◆ Task to carry out: Pictures aside, output each record exactly.

◆ Data listing:
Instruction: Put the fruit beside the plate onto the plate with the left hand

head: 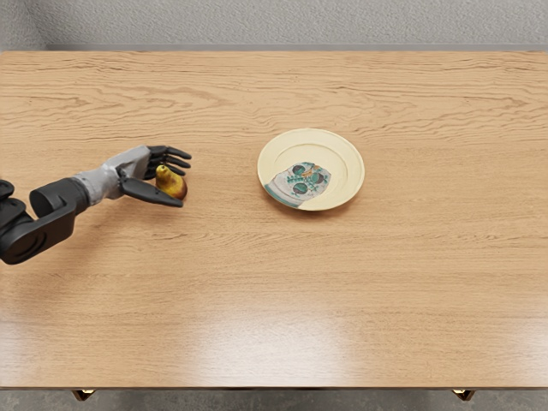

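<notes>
A small yellow-and-red pear [170, 182] stands on the wooden table, well left of the plate. My left hand [165, 175] reaches in from the left edge and surrounds the pear: its dark fingers [175, 157] curve behind it and the thumb lies along its near side. Whether they press on the fruit I cannot tell. The cream plate [339, 152], with a green and orange pattern in its centre, lies flat right of the table's middle, about a plate's width from the pear. The right arm is out of view.
The wooden table [274, 291] fills the picture, with its far edge against a grey wall and its near edge at the bottom. Bare wood lies between the pear and the plate.
</notes>
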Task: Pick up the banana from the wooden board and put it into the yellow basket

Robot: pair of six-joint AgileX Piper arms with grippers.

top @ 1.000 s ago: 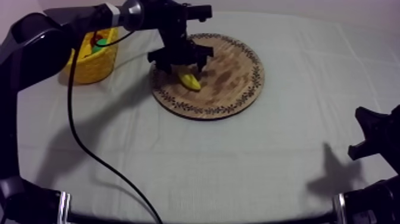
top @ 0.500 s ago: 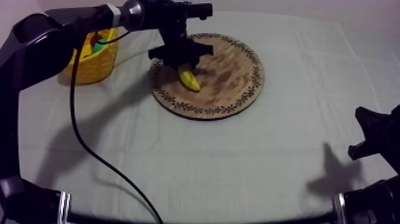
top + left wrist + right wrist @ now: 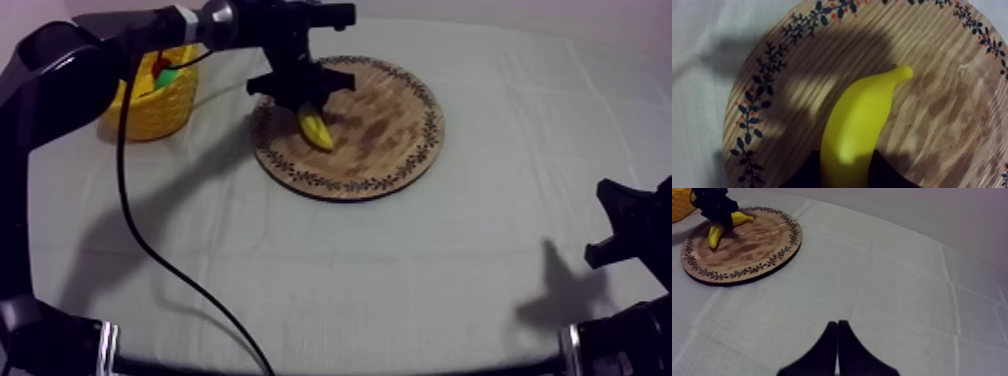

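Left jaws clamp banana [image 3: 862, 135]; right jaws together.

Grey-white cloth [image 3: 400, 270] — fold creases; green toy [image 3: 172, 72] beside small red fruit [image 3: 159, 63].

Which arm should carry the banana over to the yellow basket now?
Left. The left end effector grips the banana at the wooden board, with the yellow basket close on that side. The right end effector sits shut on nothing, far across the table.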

◆ Result of this task:
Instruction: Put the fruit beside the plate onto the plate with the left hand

head: 

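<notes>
A small yellow-and-red pear [170, 182] stands on the wooden table, well left of the plate. My left hand [165, 175] reaches in from the left edge and surrounds the pear: its dark fingers [175, 157] curve behind it and the thumb lies along its near side. Whether they press on the fruit I cannot tell. The cream plate [339, 152], with a green and orange pattern in its centre, lies flat right of the table's middle, about a plate's width from the pear. The right arm is out of view.
The wooden table [274, 291] fills the picture, with its far edge against a grey wall and its near edge at the bottom. Bare wood lies between the pear and the plate.
</notes>
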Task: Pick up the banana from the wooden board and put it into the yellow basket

Robot: pair of six-joint AgileX Piper arms with grippers.

top @ 1.000 s ago: 
top @ 0.500 s ago: 
top + left wrist + right wrist @ now: 

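Left jaws clamp banana [image 3: 862, 135]; right jaws together.

Grey-white cloth [image 3: 400, 270] — fold creases; green toy [image 3: 172, 72] beside small red fruit [image 3: 159, 63].

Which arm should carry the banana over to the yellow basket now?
Left. The left end effector grips the banana at the wooden board, with the yellow basket close on that side. The right end effector sits shut on nothing, far across the table.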

Work on this exercise is complete.